Fim nada

O dia de Finados foi definido em mim quando criança. Aprendi, ano após ano, de observação involuntária que ventaria forte neste dia e que, coincidentemente ou não, seria sempre um dia poeirento de sol, com uma atmosfera tão seca quanto tensa.
Conheci a rotina da data a partir da primeira morte na família, quando passei a ver minha mãe sair na véspera para ir até o cemitério limpar e organizar as moradas dos parentes que partiram. O que me causava total estranhamento e confusão, afinal me ensinaram direitinho que todos eles já estariam morando no céu.
Na minha cabeça pequena, igualmente de vento, de pensamentos gigantescos, oportunescos e traquineiros, aquele não era  um feriado melancólico,mas sim um super feriado festivo. Quando mais eu poderia me infiltrar no labirinto de túmulos, num vertiginoso jogo de esconde-esconde com meus colegas ou, numa versão mais madura, me embrenhar entre os mesmos para observar sorrateiramente os garotos bonitos que vinham cumprir a obrigação da visita aos mausoléus solitários? Somente no dia dos mortos.
Em meio à incansável expedição pelos corredores de sepulturas, imaginava milhares de pares de olhos curiosos e confusos espiando, lá do céu, a festa que ocorria ali embaixo, como se ela estivesse acontecendo no lugar errado.
Na volta para casa, depois de muito sorvete e de impregnar o cheiro dos lírios, das palmas e das gérberas por todo o corpo, minha mãe me obrigava a deixar os calçados do lado de fora da casa e tomar banho para tirar qualquer vestígio da poeira dos falecidos. O que, em arremate aos fundamentos inconsistentes que teciam em minha vida desde que tive idade para compreender as palavras e identificar o medo, me levava a acreditar que os esqueletos vagavam pelos corredores de jazigos quando ninguém estava por perto.

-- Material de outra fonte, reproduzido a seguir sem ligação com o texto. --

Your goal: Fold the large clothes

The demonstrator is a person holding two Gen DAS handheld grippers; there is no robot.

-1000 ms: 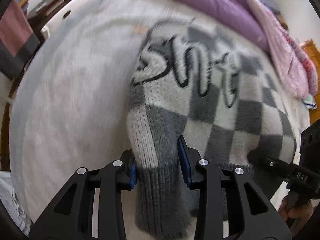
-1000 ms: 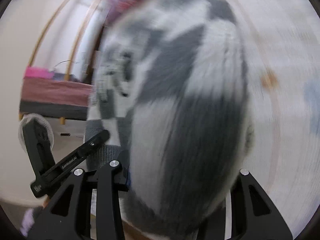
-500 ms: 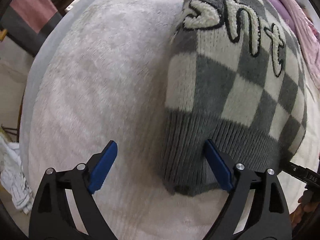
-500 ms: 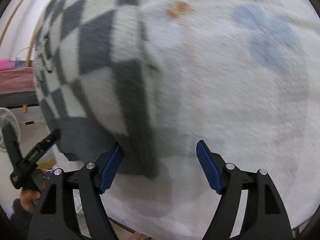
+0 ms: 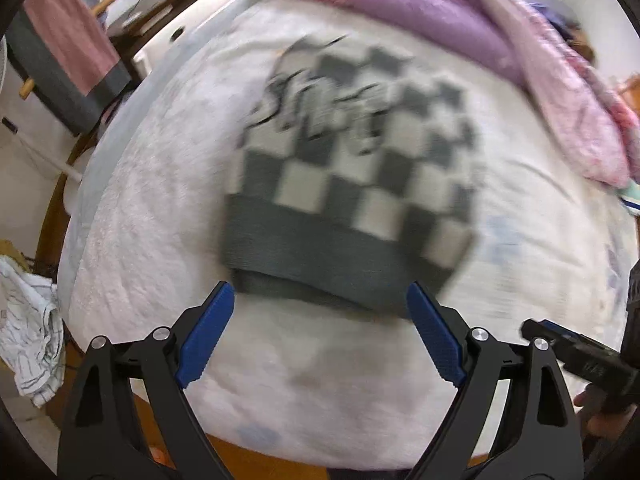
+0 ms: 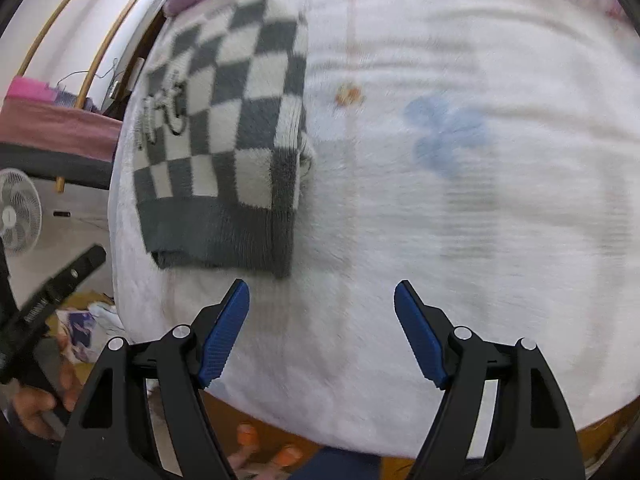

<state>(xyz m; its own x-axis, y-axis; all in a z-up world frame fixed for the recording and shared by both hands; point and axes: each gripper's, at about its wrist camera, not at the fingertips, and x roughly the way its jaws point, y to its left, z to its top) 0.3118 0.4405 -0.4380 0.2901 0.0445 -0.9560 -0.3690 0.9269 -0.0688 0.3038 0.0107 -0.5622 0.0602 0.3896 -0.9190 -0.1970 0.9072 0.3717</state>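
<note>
A grey-and-white checkered knit sweater [image 5: 352,168] lies folded flat on the white fleece bed cover [image 5: 160,200], its dark ribbed hem toward me. It also shows in the right wrist view [image 6: 224,140], at the left. My left gripper [image 5: 320,312] is open and empty, just short of the hem. My right gripper [image 6: 322,308] is open and empty over bare cover, to the right of the sweater's hem corner. Each gripper's body shows at the edge of the other's view.
A purple and pink quilt [image 5: 460,28] is bunched along the far side of the bed. A striped white cloth [image 5: 28,328] lies on the floor at the left. A fan [image 6: 18,210] and a pink-draped rack [image 6: 52,120] stand beside the bed.
Both grippers let go of the sweater's hem, opened wide and pulled back toward the bed's near edge. The sweater now lies flat on the cover.
</note>
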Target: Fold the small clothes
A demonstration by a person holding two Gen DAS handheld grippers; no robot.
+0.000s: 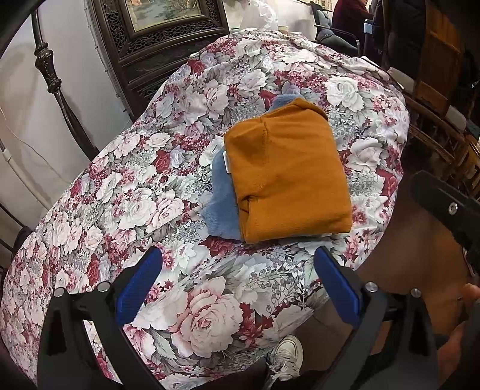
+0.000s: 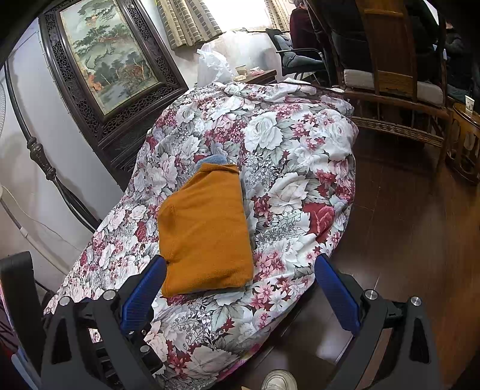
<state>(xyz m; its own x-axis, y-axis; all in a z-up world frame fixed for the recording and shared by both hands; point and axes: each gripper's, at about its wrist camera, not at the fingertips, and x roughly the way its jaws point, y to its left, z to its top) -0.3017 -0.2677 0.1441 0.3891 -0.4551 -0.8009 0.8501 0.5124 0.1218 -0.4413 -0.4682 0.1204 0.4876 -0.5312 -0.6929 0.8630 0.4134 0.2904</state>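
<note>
A folded orange garment lies on a folded blue fleecy garment on the flower-print cloth that covers the table. In the right wrist view the orange garment hides nearly all of the blue one. My left gripper is open and empty, just short of the stack's near edge. My right gripper is open and empty, with its left finger beside the orange garment's near left corner.
A dark carved frame with a painting stands behind the table. Wooden chairs and seated people are at the back right. The wooden floor is to the right. My white shoe shows below the table edge.
</note>
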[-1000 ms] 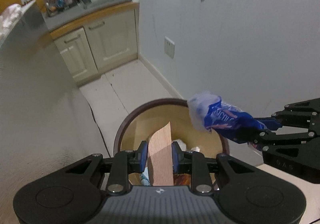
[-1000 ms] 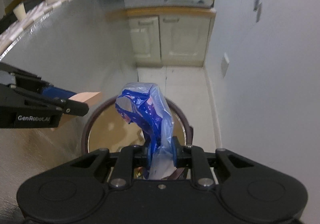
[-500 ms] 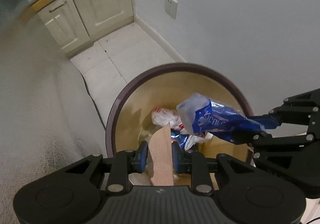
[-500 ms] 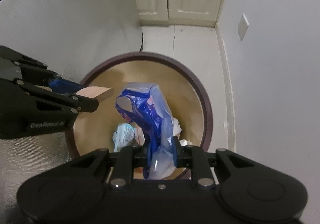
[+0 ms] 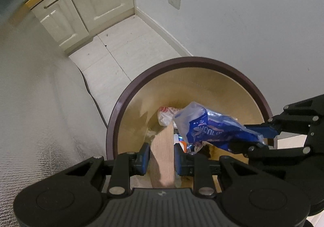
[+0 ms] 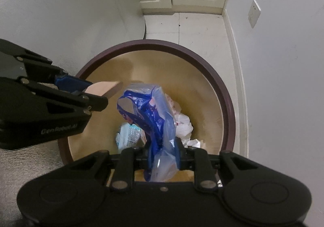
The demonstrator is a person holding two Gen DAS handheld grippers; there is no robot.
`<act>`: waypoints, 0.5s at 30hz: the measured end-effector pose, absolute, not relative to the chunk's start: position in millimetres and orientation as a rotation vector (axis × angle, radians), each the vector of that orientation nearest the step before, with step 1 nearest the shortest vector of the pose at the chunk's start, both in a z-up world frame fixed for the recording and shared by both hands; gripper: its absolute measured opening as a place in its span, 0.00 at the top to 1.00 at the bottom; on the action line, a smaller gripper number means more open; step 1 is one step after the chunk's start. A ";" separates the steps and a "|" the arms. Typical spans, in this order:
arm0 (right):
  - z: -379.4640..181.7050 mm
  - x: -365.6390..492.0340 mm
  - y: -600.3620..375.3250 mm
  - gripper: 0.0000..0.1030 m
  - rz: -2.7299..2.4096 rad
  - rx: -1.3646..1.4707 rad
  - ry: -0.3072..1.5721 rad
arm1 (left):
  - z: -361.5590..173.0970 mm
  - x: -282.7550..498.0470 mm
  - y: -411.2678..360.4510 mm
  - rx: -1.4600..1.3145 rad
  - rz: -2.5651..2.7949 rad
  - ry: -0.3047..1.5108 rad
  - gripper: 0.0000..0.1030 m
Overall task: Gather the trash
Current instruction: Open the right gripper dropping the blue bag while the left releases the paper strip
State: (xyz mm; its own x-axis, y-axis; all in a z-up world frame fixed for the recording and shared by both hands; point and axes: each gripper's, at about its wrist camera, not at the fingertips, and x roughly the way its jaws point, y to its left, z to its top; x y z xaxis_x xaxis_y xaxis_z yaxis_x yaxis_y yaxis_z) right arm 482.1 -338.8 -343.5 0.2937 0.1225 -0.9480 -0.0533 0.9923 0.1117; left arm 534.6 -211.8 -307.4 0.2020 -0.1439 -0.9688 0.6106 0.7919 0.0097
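The round bin (image 6: 227,105), dark-rimmed with a tan inside, fills the lower middle of both views, standing on the pale tiled floor (image 5: 129,49) between a grey wall (image 5: 243,24) and a silvery textured panel (image 5: 36,105), with cream cabinets (image 5: 85,4) beyond. Both tools point steeply down over its mouth. The left gripper (image 5: 162,158) is clenched on a flat tan card (image 5: 163,154), a stiff strip that sticks out past the pads toward the rubbish below; the right gripper (image 6: 164,158) is clenched on a crumpled blue-and-clear plastic wrapper (image 6: 145,109), which bulges out well beyond its pads over the bin's centre. Already at the bottom lie white crumpled bags (image 6: 182,123) and a small printed packet (image 6: 129,134). The step in hand looks like the drop, and doing it well is mostly a matter of staying put: each piece hangs inside the rim's outline, so letting go from here should land both in the bin. The card will fall straight. The wrapper is light and may cling to a pad (thin film often does), so spread those jaws fully and give it a moment to fall free before lifting away.
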 end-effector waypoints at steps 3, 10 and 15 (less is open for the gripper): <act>-350.7 482.8 -337.4 0.78 0.114 0.020 1.305 | -309.9 534.6 -213.0 0.457 -0.542 1.271 0.73; -364.8 476.5 -330.8 0.64 0.205 -0.006 1.368 | -314.7 535.6 -213.3 0.458 -0.527 1.280 0.71; -366.5 475.5 -328.9 0.46 0.245 0.005 1.371 | -319.5 534.2 -214.2 0.473 -0.502 1.301 0.54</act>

Os adultos costumam contar uma história bonitinha para as crianças,   na qual a morte é uma viagem tranquila para um lugar paradisíaco onde, um dia, todos nós nos encontraremos por lá. E elas acreditam piamente. Contudo, eles, os adultos, desacreditam piamente no que contam.
É fato que ninguém sabe ao certo aonde o trem da vida vai parar, em qual a estação cada um irá descer e o que irá encontrar ao pisar pela primeira vez na plataforma de desembarque. Então, sendo assim, cada um deveria acreditar naquilo que lhe é mais é cabível e agradável. Entretanto, é comum que, ao crescer, as pessoas fiquem céticas e passem a crer num trem sem maquinista que leva a lugar nenhum.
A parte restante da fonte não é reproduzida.